These 10 charities all operate on less than $2 million a year, but they all earn a four-star rating from Charity Navigator. We encourage you to learn more about them.

Lexington, MA (PRWEB) May 15, 2013

The Massachusetts-based FSH Society, Inc., has just been ranked among America’s “Ten Charities Worth Watching” by one of the nation’s leading charity watchdog organizations.

According to Charity Navigator, “Many of America's most effective charities are also household names. But some well-known charities are less effective than you'd think, while a number of lesser known charities are truly exceptional.” Among the latter is the FSH Society, a charity founded in 1991 by two patients affected with facioscapulohumeral muscular dystrophy, or FSHD, a genetic disorder striking an estimated 1 in 7,500 to 14,000 people.

The FSH Society’s inclusion in the highly prestigious list was announced on Charity Navigator’s website. “These 10 charities all operate on less than $2 million a year, but they all earn a four-star rating from Charity Navigator,” the website states. “We encourage you to learn more about them.”

FSHD is named for the body areas that are typically affected: the face (facio-), shoulder blades (scapula-) and upper arms (humeral). The disease weakens muscles in these regions, making it difficult to blink or smile, or raise the arms overhead. FSHD can also lay siege to leg, hip and trunk muscles, leading to falls, broken bones and dependence on a scooter or wheelchair. Some patients endure hearing loss.

The FSH Society has received Charity Navigator’s four-star rating for five years in a row, placing it among the top four percent of U.S. charity organizations. The rating indicates that the Society “adheres to good governance and other best practices that minimize the chance of unethical activities and consistently executes its mission in a fiscally responsible way,” Ken Berger, President and CEO of Charity Navigator, wrote in a congratulatory letter addressed to FSH Society President and CEO Daniel Perez.

“Ninety percent of the members of our Board of Directors are personally affected by FSHD, so we care deeply about being accountable to the thousands of patients and families,” said Perez. “We are delighted that we have been recognized for being highly efficient and effective. This exceptional designation from Charity Navigator demonstrates to the public that the Society is worthy of their trust.”

Based on information provided in IRS Form 990, Charity Navigator analyzed FSH Society’s performance in seven financial metrics: program expenses, administrative expenses, fundraising expenses, fundraising efficiency, primary revenue growth, program expenses growth, and working capital ratio. It also evaluated the organization in several accountability and transparency performance metrics, giving the Society an overall rating of 68.5 points out of a maximum score of 70.

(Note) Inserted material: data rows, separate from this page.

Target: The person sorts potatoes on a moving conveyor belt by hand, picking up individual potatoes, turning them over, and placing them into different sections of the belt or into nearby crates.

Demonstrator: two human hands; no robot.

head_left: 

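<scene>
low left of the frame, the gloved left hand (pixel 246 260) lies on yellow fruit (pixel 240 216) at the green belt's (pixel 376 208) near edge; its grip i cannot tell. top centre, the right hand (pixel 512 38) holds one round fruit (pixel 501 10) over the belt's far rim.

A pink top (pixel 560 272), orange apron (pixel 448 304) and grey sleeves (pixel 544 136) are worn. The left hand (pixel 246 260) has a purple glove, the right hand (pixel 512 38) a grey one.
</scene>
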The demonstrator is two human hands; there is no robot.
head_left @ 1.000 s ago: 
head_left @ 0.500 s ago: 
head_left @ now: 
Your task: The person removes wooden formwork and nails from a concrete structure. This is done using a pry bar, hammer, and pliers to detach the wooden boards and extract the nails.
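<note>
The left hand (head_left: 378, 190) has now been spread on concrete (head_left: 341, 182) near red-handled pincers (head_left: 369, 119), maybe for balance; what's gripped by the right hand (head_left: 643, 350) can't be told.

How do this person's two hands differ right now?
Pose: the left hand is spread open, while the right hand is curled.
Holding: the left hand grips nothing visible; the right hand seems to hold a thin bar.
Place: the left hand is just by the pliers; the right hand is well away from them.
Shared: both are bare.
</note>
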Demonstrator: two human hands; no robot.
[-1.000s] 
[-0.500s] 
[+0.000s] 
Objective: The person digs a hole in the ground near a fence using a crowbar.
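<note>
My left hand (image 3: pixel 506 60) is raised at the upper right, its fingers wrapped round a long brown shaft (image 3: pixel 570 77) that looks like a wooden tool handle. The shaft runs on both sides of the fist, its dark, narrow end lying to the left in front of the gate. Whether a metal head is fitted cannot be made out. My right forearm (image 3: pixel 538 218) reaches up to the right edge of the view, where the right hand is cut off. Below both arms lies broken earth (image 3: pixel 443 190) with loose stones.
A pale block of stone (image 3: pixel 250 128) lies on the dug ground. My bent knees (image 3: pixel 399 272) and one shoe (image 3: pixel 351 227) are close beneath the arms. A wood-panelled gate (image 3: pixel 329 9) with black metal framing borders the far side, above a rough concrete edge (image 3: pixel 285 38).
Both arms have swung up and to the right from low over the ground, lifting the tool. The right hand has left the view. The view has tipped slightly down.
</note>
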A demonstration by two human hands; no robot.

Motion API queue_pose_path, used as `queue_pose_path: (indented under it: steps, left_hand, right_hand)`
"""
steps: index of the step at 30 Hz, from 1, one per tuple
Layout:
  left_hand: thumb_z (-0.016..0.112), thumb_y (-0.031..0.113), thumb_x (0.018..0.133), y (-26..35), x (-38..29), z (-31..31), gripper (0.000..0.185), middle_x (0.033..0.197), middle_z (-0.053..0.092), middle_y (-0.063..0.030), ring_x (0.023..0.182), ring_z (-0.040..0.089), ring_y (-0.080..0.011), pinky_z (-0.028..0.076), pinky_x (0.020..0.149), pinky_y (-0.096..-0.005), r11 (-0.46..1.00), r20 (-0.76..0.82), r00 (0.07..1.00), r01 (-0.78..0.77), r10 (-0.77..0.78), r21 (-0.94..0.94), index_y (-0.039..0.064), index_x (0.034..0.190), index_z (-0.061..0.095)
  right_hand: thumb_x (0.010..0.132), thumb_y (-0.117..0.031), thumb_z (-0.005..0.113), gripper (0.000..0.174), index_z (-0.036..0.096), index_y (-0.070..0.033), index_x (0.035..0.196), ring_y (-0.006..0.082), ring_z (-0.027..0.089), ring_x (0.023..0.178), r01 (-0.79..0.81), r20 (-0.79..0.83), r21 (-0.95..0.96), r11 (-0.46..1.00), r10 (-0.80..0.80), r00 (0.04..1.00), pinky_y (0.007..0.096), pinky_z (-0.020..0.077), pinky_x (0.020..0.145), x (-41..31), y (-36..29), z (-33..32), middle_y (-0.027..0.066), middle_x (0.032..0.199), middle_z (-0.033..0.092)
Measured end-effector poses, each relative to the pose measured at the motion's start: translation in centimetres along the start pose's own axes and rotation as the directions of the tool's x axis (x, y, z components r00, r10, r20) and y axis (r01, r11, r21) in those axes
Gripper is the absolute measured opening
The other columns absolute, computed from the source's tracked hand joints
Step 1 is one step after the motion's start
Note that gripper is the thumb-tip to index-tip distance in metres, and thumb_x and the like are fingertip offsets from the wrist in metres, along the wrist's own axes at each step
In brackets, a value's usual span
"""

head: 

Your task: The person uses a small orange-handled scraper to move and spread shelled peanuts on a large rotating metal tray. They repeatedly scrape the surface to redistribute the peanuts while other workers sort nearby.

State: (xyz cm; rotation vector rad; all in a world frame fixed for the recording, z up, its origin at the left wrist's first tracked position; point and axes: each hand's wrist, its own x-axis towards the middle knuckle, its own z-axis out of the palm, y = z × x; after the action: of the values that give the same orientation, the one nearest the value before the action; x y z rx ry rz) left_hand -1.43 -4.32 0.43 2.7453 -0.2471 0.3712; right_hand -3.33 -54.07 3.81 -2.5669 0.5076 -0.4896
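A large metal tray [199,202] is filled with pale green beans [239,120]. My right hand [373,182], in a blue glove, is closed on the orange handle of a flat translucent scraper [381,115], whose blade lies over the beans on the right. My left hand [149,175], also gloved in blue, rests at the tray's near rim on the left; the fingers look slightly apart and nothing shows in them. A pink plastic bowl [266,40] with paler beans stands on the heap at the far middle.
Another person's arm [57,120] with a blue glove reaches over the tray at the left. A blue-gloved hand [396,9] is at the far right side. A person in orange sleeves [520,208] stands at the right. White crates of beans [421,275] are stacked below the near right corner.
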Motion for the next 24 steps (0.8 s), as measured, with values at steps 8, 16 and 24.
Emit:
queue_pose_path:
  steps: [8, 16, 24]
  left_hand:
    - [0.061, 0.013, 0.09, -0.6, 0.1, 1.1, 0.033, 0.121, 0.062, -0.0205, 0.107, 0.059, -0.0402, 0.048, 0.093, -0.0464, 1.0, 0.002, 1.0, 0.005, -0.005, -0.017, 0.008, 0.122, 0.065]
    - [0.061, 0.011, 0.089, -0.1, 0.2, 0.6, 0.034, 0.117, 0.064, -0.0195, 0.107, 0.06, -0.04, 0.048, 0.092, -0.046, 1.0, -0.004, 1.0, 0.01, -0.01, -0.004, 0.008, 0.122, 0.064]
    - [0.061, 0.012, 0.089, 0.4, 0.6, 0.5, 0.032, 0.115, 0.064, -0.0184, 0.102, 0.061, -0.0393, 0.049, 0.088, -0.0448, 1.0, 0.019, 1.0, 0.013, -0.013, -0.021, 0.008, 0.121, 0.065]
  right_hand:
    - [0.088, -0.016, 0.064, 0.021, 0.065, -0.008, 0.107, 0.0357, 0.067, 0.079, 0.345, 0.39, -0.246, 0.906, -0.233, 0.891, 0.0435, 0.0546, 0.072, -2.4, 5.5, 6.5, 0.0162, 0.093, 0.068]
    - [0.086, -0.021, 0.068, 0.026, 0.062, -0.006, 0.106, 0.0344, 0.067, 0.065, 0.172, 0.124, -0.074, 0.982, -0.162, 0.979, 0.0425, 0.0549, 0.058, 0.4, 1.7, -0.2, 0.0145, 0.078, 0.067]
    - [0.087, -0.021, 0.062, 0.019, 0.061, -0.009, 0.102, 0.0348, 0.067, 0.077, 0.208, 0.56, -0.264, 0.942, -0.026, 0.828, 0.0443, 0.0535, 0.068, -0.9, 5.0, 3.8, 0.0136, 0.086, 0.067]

Around 500,000 people worldwide have FSHD, and between one and two percent of the population carries a genetic trait that places future generations at risk of FSHD. Funding from the FSH Society paved the way for the recent discovery of the genetic mechanism of the disease.

There is now an intensive global effort to find treatments, and scientists say these breakthroughs in FSHD research could carry over into cancer, diabetes and other illnesses affecting hundreds of millions of people.

Despite the scientific waves that FSHD is making, many physicians remain unfamiliar with the disease, leaving thousands of patients undiagnosed and unaware that there are others who share their plight. In addition to investing in scientific research, the FSH Society offers a community of support, news and information for FSHD patients and families through its website at http://www.fshsociety.org.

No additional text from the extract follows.